ANZIANI, TRA SOLITUDINI REALI E FALSE PERCEZIONI

Gentile direttore, secondo un recente rapporto del Censis, tre anziani su dieci ritengono di essere trattati male o con indifferenza, oltre a sentirsi più poveri e soli.
La difficoltà di allacciare relazioni sociali è nell’elenco dei loro principali problemi accanto alla scarsa capacità di spesa, alla salute e alla sicurezza. Le affezioni e le afflizioni non sono eliminabili dalla nostra vita ma per questi anziani sono un peso insopportabile se sostenuto da soli. Una risposta di accoglienza è ciò di cui è smarrito, solo e senza aiuto, ha bisogno; risposta che spesso non è più possibile trovare. Ma che dire di quegli anziani che pensano di essere trattati male o trascurati e invece non lo sono affatto? Una delle conseguenze più sconcertanti del decadimento psicofisico di alcuni anziani è il deterioramento delle relazioni con i propri cari. E’ il caso di famiglie amorevoli, di figli che vivono in casa con i propri genitori o a pochi passi da loro e non gli fanno mancare cure né affetto, ma che spesso si trovano davanti ad anziani diffidenti, scontrosi, talvolta aggressivi, convinti ingiustamente di essere maltrattati e non tollerati. Spunti paranoici fanno parte del quadro depressivo di alcuni insieme ad un’alterata percezione della realtà, deliri persecutori, gelosia, false credenze. Queste manifestazioni del tutto ingiustificate agli occhi dei familiari che dedicano tempo ed amore per il benessere dei loro cari, provocano una serie di reazioni a catena che possono compromettere ulteriormente le relazioni: tensioni, discussioni, liti, sensi di colpa di figli, che sentono salire in loro un’ostilità, “un’ingratitudine”, con l’accusa di indifferenza, cinismo, maltrattamento.

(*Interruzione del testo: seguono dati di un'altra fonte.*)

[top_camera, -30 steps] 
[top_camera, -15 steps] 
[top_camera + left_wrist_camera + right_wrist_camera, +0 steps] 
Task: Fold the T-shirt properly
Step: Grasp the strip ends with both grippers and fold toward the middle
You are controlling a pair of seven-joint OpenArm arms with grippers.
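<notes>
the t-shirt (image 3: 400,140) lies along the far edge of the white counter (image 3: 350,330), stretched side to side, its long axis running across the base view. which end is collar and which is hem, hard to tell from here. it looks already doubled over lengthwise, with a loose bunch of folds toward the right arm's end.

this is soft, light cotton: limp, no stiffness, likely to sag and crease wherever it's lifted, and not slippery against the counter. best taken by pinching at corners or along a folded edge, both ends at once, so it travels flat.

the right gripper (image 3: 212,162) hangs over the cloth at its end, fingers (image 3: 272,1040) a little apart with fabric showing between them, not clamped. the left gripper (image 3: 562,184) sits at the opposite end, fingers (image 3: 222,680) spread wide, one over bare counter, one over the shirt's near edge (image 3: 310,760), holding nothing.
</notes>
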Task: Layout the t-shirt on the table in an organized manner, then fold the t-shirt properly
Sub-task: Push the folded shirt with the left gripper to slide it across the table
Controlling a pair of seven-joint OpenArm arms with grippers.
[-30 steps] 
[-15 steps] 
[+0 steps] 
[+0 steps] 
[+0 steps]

Quando la situazione è questa, il ricorso a geriatri competenti può bloccare la spirale di conflitti familiari e riportare la convivenza su un piano più accettabile. Serve uno specialista che abbia umanità e doti psicologiche in grado di coinvolgere nell’intervento terapeutico sia l’anziano sia i familiari con cui vive. Nessun facile ottimismo, nessuna guarigione miracolosa ma soltanto l’ennesima riprova che la competenza professionale, accompagnata dall’umanità dei medici, può tranquillizzare i pazienti ed i loro cari e metterli in condizione di trarre il massimo dalla terapia. Inoltre, sarà più facile che l’anziano continui a far parte di una rete di relazioni specifiche in un ambiente che conosce e nel quale è vissuto per tanti anni dando il meglio di sé, poco o tanto che sia.